_THE DATA_
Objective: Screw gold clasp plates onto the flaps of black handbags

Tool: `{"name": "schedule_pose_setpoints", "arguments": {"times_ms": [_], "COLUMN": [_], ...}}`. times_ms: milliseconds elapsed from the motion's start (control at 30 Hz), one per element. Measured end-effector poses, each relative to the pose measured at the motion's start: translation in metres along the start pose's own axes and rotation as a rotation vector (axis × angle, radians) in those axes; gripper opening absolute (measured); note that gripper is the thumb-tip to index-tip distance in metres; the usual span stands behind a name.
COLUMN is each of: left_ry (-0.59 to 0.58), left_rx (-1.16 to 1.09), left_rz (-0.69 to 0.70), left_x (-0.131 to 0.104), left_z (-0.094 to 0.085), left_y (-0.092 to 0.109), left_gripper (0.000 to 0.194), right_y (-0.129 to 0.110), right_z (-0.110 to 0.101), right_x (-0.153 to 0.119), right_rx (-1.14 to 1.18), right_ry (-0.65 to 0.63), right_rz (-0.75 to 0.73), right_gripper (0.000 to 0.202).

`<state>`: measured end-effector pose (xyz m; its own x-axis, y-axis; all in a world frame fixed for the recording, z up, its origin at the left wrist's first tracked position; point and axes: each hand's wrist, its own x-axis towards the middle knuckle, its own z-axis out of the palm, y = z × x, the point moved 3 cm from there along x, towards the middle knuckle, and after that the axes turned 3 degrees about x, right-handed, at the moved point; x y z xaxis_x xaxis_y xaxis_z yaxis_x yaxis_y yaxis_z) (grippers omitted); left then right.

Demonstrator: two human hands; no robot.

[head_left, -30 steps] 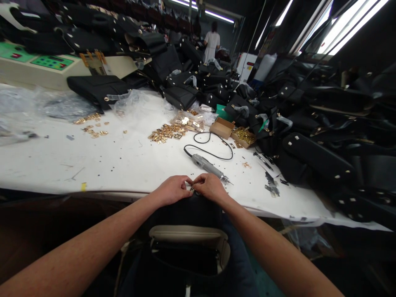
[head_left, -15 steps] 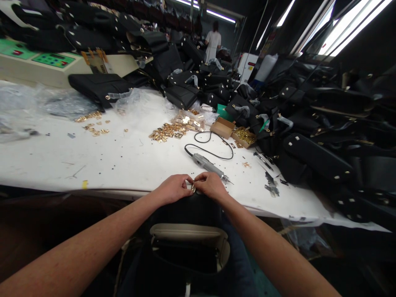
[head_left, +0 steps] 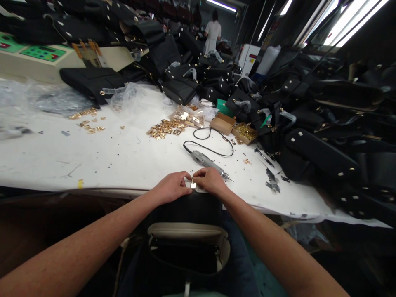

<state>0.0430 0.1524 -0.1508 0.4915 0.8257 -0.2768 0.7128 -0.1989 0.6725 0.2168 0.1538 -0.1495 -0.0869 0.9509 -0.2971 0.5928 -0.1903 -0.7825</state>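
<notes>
A small shiny gold-toned metal fitting [head_left: 193,185] is at the far edge of a black bag [head_left: 188,209], between my two hands. My left hand [head_left: 175,186] has its thumb and forefinger curled at the fitting's left side. From the right, the fingers of my right hand [head_left: 210,180] pinch at its top; the exact contact is partly hidden. The bag rests against my lap and the table edge, its cream-lined mouth gaping toward me. Just beyond my right hand lies a grey electric screwdriver [head_left: 206,161] with its bit pointing right.
On the white table [head_left: 123,165] lie piles of gold fittings [head_left: 165,128], an open cardboard box [head_left: 222,123] and a box of small brass pieces [head_left: 245,133]. Black bags [head_left: 321,154] are heaped behind and right. A person [head_left: 213,35] stands in the background.
The metal fitting has turned, so its flat bright face now shows between my fingers. My hands have stayed nearly in place, and the view has shifted slightly.
</notes>
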Motion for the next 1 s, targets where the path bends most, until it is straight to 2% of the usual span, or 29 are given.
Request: {"name": "schedule_pose_setpoints", "arguments": {"times_ms": [167, 400, 600, 700, 833, 1000], "left_ry": [0.003, -0.009, 0.038, 0.054, 0.054, 0.041], "left_rx": [-0.002, 0.012, 0.098, 0.117, 0.124, 0.108], "left_rz": [-0.003, -0.017, -0.051, -0.061, -0.064, -0.078], "left_x": [0.0, 0.001, 0.002, 0.002, 0.002, 0.002], "left_z": [0.001, 0.001, 0.0, 0.0, 0.0, -0.001], "left_y": [-0.001, -0.001, 0.005, 0.007, 0.008, 0.009], "left_gripper": [0.034, 0.033, 0.032, 0.031, 0.027, 0.025], "right_y": [0.001, -0.004, -0.005, -0.004, 0.0, 0.006], "right_z": [0.0, 0.003, 0.002, -0.001, -0.005, -0.005], "right_x": [-0.002, -0.004, -0.004, -0.002, 0.001, 0.006], "right_rx": [-0.025, -0.161, -0.169, -0.109, 0.054, 0.178], "right_ry": [-0.006, 0.07, 0.081, 0.018, -0.135, -0.19], "right_rz": [0.009, -0.06, -0.057, -0.06, -0.005, 0.067], "right_gripper": [0.017, 0.013, 0.012, 0.014, 0.02, 0.016]}}
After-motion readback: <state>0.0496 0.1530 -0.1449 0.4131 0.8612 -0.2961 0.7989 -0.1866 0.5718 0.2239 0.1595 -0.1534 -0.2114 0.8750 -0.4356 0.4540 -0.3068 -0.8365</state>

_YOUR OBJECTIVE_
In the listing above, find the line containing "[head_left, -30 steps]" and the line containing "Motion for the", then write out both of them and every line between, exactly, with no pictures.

_SOLUTION FOR THIS TASK_
[head_left, -30 steps] 
[head_left, -15 steps] 
[head_left, +0 steps] 

<state>0.0430 0.1524 -0.1508 0.4915 0.8257 -0.2768 0.7128 -0.1989 0.6725 0.2168 0.1538 -0.1495 -0.0869 0.9509 -0.2971 0.5928 -0.1903 -0.7825</state>
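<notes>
A small shiny gold-toned metal fitting [head_left: 193,185] is at the far edge of a black bag [head_left: 188,209], between my two hands. My left hand [head_left: 175,186] has its thumb and forefinger curled at the fitting's left side. From the right, the fingers of my right hand [head_left: 210,180] pinch at its top; the exact contact is partly hidden. The bag rests against my lap and the table edge, its cream-lined mouth gaping toward me. Just beyond my right hand lies a grey electric screwdriver [head_left: 206,161] with its bit pointing right.
On the white table [head_left: 123,165] lie piles of gold fittings [head_left: 165,128], an open cardboard box [head_left: 222,123] and a box of small brass pieces [head_left: 245,133]. Black bags [head_left: 321,154] are heaped behind and right. A person [head_left: 213,35] stands in the background.
The metal fitting has turned, so its flat bright face now shows between my fingers. My hands have stayed nearly in place, and the view has shifted slightly.
</notes>
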Motion for the next 1 s, targets where the path bends most, until it is straight to 2% of the usual span, or 29 are given.

The submitted answer is complete.